Page meta scraper parse meta information from page.
via composer:
composer require tomaj/meta-scraper
Example:
use Tomaj\Scraper\Scraper;
use Tomaj\Scraper\Parser\OgParser;
$scraper = new Scraper();
$parsers = [new OgParser()];
$meta = $scraper->parse(file_get_contents('http://www.google.com/'), $parsers);
var_dump($meta);
or you can use parseUrl
method (internally use Guzzle library)
use Tomaj\Scraper\Scraper;
use Tomaj\Scraper\Parser\OgParser;
$scraper = new Scraper();
$parsers = [new OgParser()];
$meta = $scraper->parseUrl('http://www.google.com/', $parsers);
var_dump($meta);
There are 3 parsers included in package and you can create new implementing interface Tomaj\Scraper\Parser\ParserInterface
.
3 parsers:
Tomaj\Scraper\Parser\OgParser
- based on og (Open Graph) meta attributes in html (built on regular expressions)Tomaj\Scraper\Parser\OgDomParser
- also based on og (Open Graph) meta attributes in html (built on php DOM extension)Tomaj\Scraper\Parser\SchemaParser
- based on schema json structure
You can combine these parsers.
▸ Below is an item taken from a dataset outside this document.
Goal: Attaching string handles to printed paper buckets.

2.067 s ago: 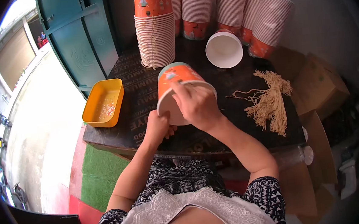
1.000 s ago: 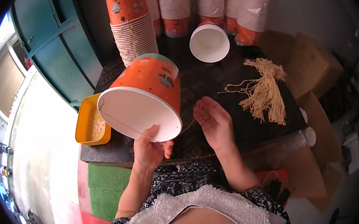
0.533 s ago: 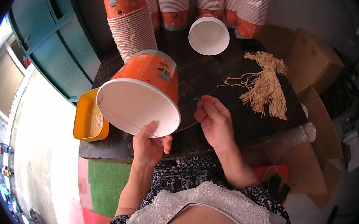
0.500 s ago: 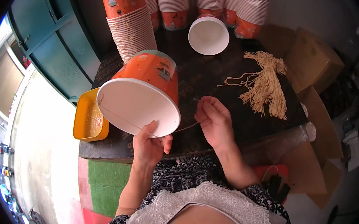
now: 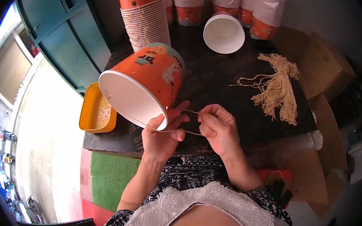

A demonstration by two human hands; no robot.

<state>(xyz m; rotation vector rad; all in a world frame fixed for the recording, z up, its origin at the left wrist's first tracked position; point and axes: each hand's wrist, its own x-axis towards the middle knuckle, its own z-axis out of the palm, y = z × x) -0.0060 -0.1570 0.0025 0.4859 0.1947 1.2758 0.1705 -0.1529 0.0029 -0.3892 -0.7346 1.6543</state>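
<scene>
Two hands [image 5: 159,141] hold a bucket [image 5: 156,70] and string [image 5: 192,133]

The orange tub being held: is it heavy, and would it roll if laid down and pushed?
The orange tub is hollow, so probably light for its size. The left hand grips it without visibly denting it, suggesting it is fairly stiff. Round and tapering, it would likely roll in an arc.

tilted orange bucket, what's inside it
White inner wall of the bucket, with string running across its mouth. The left hand covers a patch by the rim; the base isn't clear.
</scene>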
Data that will not be found in first parser will be replaced with data from second parser.
use Tomaj\Scraper\Scraper;
use Tomaj\Scraper\Parser\SchemaParser;
use Tomaj\Scraper\Parser\OgParser;
$scraper = new Scraper();
$parsers = [new SchemaParser(), new OgParser()];
$meta = $scraper->parseUrl('http://www.google.com/', $parsers);
var_dump($meta);